I.T.’s Time to Decide

The market for IT infrastructure components, including servers and storage, continues to fragment as the few big players of five years ago are augmented by a constant stream of new entrants and maturing niche players, but some things haven’t changed.

The Comfort Zone

It should go without saying that choices in IT infrastructure should be driven by identified requirements. Requirements are informed by IT and business strategy and culture, and it is also perfectly reasonable that requirements are influenced by the personal comfort zones of those tasked with accountability for decisions and service delivery.

I once had a customer tell me that “My IT infrastructure strategy is Sun Microsystems” which was perhaps taking a personal comfort zone and brand loyalty a little too far. His statement told me that he did not really have an IT infrastructure strategy at all since he was being brand-led rather than requirements-driven.

Comfort zones can be important because they send us warning signals that we should assess risks, but I think we all recognise that they should not be used as an excuse to repeat what we have always done just because it worked last time.

Moving the Needle

I had an astute customer tell me recently that his current very flexible solution had served him well through a wide range of changes and significant growth over the last ten years, but that his next major infrastructure buying decision would probably be a significant departure in technology because he was looking to establish a platform for the next ten years, not the last ten years.

Any major investment opportunity in IT infrastructure is an opportunity to move the needle in terms of value and efficiency. To simply do again what you did last time is an opportunity missed.

Decision Making Mathematics

Most of us realise that we are all prone to apply our own style of decision-making with its inevitable strengths and weaknesses. Personal decision-making is then layered with the challenges of teams and interaction as all of the points of view come together (hopefully not in a head-on collision). Knowing our strengths and weaknesses and how we interact in teams can help us to make a balanced decision.

Some multi-criteria mathematical theories claim that there is always ultimately a single rational choice, but ironically even mathematicians can’t agree on that. Bernoulli’s expected utility hypothesis for example suggests that there are multiple entirely rational choices depending on simple factors like how risk-averse the decision-makers are. Add to that the effect of past experience (Bayesian inference for the hard core) and mathematics can easily take you in a circle without really making your decision any more objective.

Knowing all of this, it is still useful to layer some structure onto our decision-making to ensure that we are focused on the requirements and on the end goal of essential business value, for example, use of weightings in decision-making has been a relatively common way of trying to introduce some objectivity into proposal evaluations.

Five Essential Characteristics

Many of you will be familiar with the NIST definition of Cloud as having five essential characteristics which we have previously discussed on this blog.
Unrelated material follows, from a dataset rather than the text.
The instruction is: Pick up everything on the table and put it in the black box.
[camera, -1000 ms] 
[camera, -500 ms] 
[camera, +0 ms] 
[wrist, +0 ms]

One way to measure the overall generic quality of a cloud offering is to evaluate that offering against the five characteristics, but I am suggesting that we take that one step further and that these essential characteristics can also be applied more broadly to any infrastructure decision as a first pass highlighter of relative merit and essential value.

  1. On-demand self-service (perhaps translated to “ease of use”)
  2. Broad network access (perhaps translated to “connectivity”)
  3. Rapid Elasticity (perhaps translated to “flexibility”)
  4. Resource Pooling (perhaps translated to “physical efficiency”)
  5. Metering (let’s call it “metering and reporting”)

In client specific engagements, if you were going to measure five qualities, it might make more sense to tailor the characteristics measured to specific client requirements, but as a generic first-pass tool we can simply use these five approximated NIST characteristics:

  1. Ease of use
  2. Connectivity
  3. Flexibility
  4. Physical efficiency
  5. Metering & Reporting

The Web of Essential Value

In pursuit of essential value, the modified NIST essential characteristics can be evaluated to arrive at a “web of essential value” by rating the options from zero to five and plotting them onto a radar diagram.

WEV

You still have to do all your own analysis so I don’t think we’re going to be threatening the Forrester Wave or the Gartner Magic Quadrant any time soon. Rather than being a way to present pre-formed analysis and opinion, WEV is a way for you to think about your options with an approach inspired by NIST’s definition of Cloud essential characteristics.

WEV is not intended to be your only tool, but it might be an interesting place to start in your evaluations.

The next time you have an IT infrastructure choice to make, why not start with the Web of Essential Value? I’d be keen to hear if you find it useful. The only other guidance I would offer is not to be too narrow in your interpretation of the five essential characteristics.

I wish you all good decision-making.